Wright points out that in 88BC Alexander Jannaeus had 800 Pharisees crucified for resisting his rule; in 4BC the revolt of Judas ben Hezekiah resulted in 2000 rebels crucified; and how in the 66-70 rebellion that so many were crucified that they ran out of timber for the crosses. He then opens up that those in Galilee knew about Rome and its power to control with the horrendous death penalty of crucifixion as the ultimate and very visible symbol of power. Many of Jesus’ contemporaries would have seen, and certainly been told of crucifixions.

The call to ‘take up your cross and follow me’ cannot be sanitised. The political undertone is clear in that call. It is the call of the resistance. How far we have moved from that call to the ‘in this sign you will conquer’ of Constantine and christendom. Taking up the cross was to take up the means of brutal punishment that the Imperial powers would use to crush all dissenters. It was not taking up a weapon of warfare to defeat and crush others.

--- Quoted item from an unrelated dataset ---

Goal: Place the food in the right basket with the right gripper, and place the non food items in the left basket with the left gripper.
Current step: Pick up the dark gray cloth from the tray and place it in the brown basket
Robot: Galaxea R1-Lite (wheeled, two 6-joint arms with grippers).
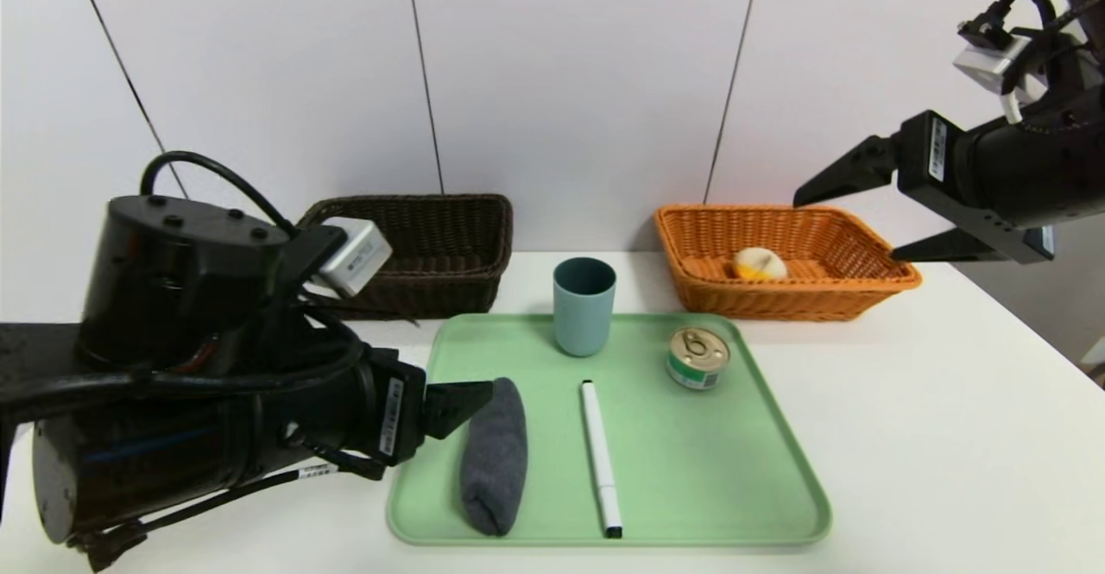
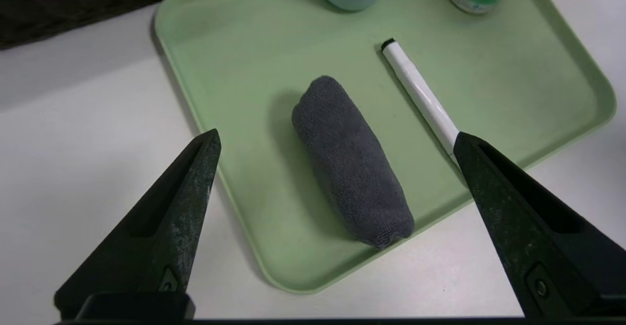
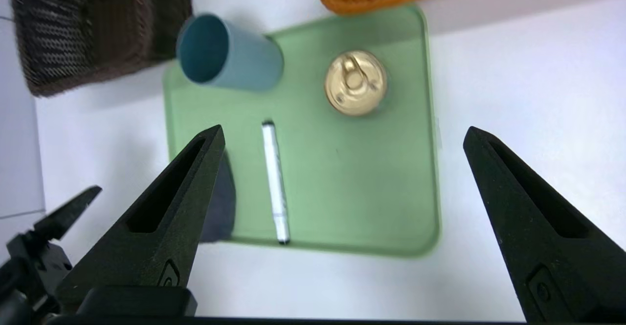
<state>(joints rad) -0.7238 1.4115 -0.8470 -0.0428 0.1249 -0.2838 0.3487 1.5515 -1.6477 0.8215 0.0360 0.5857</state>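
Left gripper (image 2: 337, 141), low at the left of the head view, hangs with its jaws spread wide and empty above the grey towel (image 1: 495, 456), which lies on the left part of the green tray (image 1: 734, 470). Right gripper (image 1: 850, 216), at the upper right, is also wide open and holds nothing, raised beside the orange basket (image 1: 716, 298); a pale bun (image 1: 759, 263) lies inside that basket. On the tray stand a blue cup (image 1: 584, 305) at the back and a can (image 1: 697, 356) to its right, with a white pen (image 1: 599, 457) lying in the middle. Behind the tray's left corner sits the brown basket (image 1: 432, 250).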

The political and revolutionary message is as strong in the words of Jesus as on the lips of any would be revolutionary leader. The difference is that of laying down one’s life not taking the lives of others to correct the status quo. The cross is the sign of victory, in this sign we do conquer but only because of a belief in the resurrection.

I had not seen, till reading this chapter, that the call to take up the cross, the call to discipleship was a political call. It now sits for me alongside the Caesar / Jesus is Lord proclamation; the parousia language of the visit of the emperor / Christ; the basileia language of kingdom / empire; pax Romana / peace by the blood of the cross; son of the divine Caesar / son of God and the many more references and allusions to the Imperial context.

The gospel is political – not in the sense of party politics. To debate capitalism / socialism is to miss it somewhat, particularly when we either inject meaning into those words that do not implicitly belong there, or we only understand capitalism through the lens of unbounded neo-liberalism (Reagan / Thatcher and beyond) or that of hegemonic state communism. The political nature of the gospel is understood as carrying the seeds for the reformation of society (the polis). It is first a call to those who are aligned to Jesus to lay down our weapons of control and to walk the walk, with the cross, with the very instrument that those who oppose us can kill us. In the year that… the belief that through losing our lives there will be an advance of the kingdom is the challenge. Maybe we have lost sight of that because the reality of the cross and what it was is not visible in our society. Only by sanitising the cross, and thereby distorting it, can we rejoice when the powerful are enthroned.

Like Israel before us any enthronement denies true good news to the nations. There is another, and only one king, and his rule is visible at the cross.